SPEC CPU2017 Benchmark Description

Benchmark Name


Benchmark Author

Dr. Andreas Löbel <loebel [at] zib.de>

Dr. Andreas Löbel
Konrad-Zuse-Zentrum Berlin (ZIB)
Takustr. 7
D-14195 Berlin, Germany

Phone:     +49 (0)30 841 85 - 239
Fax:                        - 269
Secretary:                  - 208

Benchmark Program General Category

Combinatorial optimization / Single-depot vehicle scheduling

Benchmark Description

505.mcf_r is a benchmark which is derived from MCF, a program used for single-depot vehicle scheduling in public mass transportation. The program is written in C. The benchmark version uses almost exclusively integer arithmetic.

The program is designed for the solution of single-depot vehicle scheduling (sub-)problems occurring in the planning process of public transportation companies. It considers one single depot and a homogeneous vehicle fleet. Based on a line plan and service frequencies, so-called timetabled trips with fixed departure/arrival locations and times are derived. Each of these timetabled trips has to be serviced by exactly one vehicle. The links between these trips are so-called dead-head trips. In addition, there are pull-out and pull-in trips for leaving and entering the depot.

Cost coefficients are given for all dead-head, pull-out, and pull-in trips. It is the task to schedule all timetabled trips to so-called blocks such that the number of necessary vehicles is as small as possible and, subordinate, the operational costs among all minimal fleet solutions are minimized.

For simplification in the benchmark test, we assume that each pull-out and pull-in trip is defined implicitly with a duration of 15 minutes and a cost coefficient of 15.

For the considered single-depot case, the problem can be formulated as a large-scale minimum-cost flow problem that we solve with a network simplex algorithm accelerated with a column generation. The core of the benchmark 505.mcf_r is the network simplex code "MCF Version 1.2 -- A network simplex implementation", For this benchmark, MCF is embedded in the column generation process.

The network simplex algorithm is a specialized version of the well known simplex algorithm for network flow problems.

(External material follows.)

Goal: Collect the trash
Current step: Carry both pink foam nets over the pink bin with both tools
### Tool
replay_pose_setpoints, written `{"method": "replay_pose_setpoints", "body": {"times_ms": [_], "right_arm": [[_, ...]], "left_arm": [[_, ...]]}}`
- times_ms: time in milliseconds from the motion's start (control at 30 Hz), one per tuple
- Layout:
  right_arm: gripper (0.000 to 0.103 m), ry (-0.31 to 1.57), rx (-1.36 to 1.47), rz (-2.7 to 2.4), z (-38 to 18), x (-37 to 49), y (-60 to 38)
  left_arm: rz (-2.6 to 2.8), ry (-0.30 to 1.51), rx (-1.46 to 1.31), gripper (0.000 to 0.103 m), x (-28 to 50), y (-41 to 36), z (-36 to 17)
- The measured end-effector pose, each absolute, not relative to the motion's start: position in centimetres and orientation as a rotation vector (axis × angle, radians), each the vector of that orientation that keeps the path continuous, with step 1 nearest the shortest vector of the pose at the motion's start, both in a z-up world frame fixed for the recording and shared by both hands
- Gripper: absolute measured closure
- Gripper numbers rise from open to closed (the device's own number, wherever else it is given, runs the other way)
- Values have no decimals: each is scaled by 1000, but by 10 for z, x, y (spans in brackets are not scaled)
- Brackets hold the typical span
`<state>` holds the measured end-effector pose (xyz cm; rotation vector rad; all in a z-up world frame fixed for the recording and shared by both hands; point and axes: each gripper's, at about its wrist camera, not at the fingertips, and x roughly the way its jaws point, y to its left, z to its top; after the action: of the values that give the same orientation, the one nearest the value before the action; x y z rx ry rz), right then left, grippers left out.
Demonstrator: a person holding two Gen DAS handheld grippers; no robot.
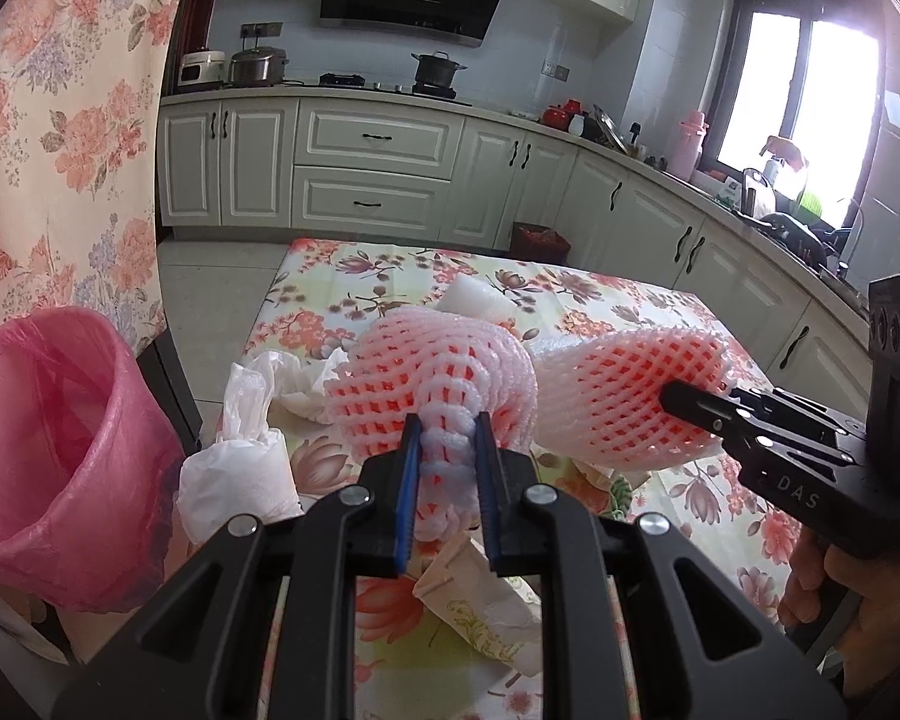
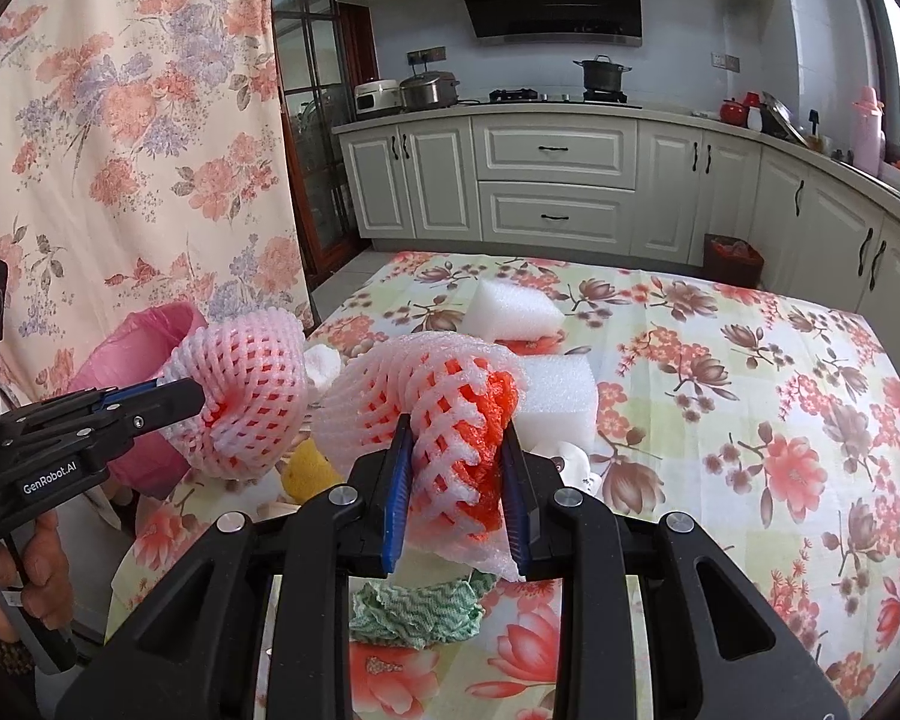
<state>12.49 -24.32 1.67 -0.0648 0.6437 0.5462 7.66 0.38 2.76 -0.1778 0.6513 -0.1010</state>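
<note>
Both my jaws are clamped tight, my left gripper (image 1: 448, 438) squeezing one foam fruit net (image 1: 432, 378) and my right gripper (image 2: 455, 450) squeezing a second foam net (image 2: 444, 420), two nets in all, both off the flowered table (image 2: 750, 420). From the left wrist view, one pink-lined bin (image 1: 48, 450) sits at nine o'clock and crumpled white plastic (image 1: 240, 468) lies just right of it. From the right wrist view, two white foam blocks (image 2: 513, 309) rest at twelve o'clock beyond my held net, and one green cloth (image 2: 414, 612) lies at six.

A pink-and-white foam fruit net (image 2: 444, 420) is clamped between the blue pads of the right gripper (image 2: 457, 444), above the flowered tablecloth (image 2: 750, 420). To the left, a second foam net (image 2: 246, 396) is held by the left gripper (image 2: 174, 399), near the pink bin bag (image 2: 144, 330). White foam blocks (image 2: 513, 309) are seen farther on the table
</note>
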Motion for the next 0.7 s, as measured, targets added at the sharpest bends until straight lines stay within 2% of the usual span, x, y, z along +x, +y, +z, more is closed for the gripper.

The linear algebra of the general algorithm is replaced by simple network operations such as finding cycles or modifying spanning trees that can be performed very quickly. The main work of our network simplex implementation is pointer and integer arithmetic.

Because there have been no significant errors or changes during the years 2000 - 2004, most of the source code of the CPU2000 benchmark 181.mcf was not changed in the transition to CPU2017 benchmark 505.mcf_r. However, several central type definitions were changed for the CPU2017 version by the author:

Input Description

The input file contains line by line

Worst case execution time is pseudo-polynomial in the number timetabled and dead-head trips and in the amount of the maximal cost coefficient. The expected execution time, however, is in the order of a low-order polynomial.

Output Description

The benchmark writes to two output files, inp.out and mcf.out.

Programming Language

ANSI C, mathematical library (libm) required.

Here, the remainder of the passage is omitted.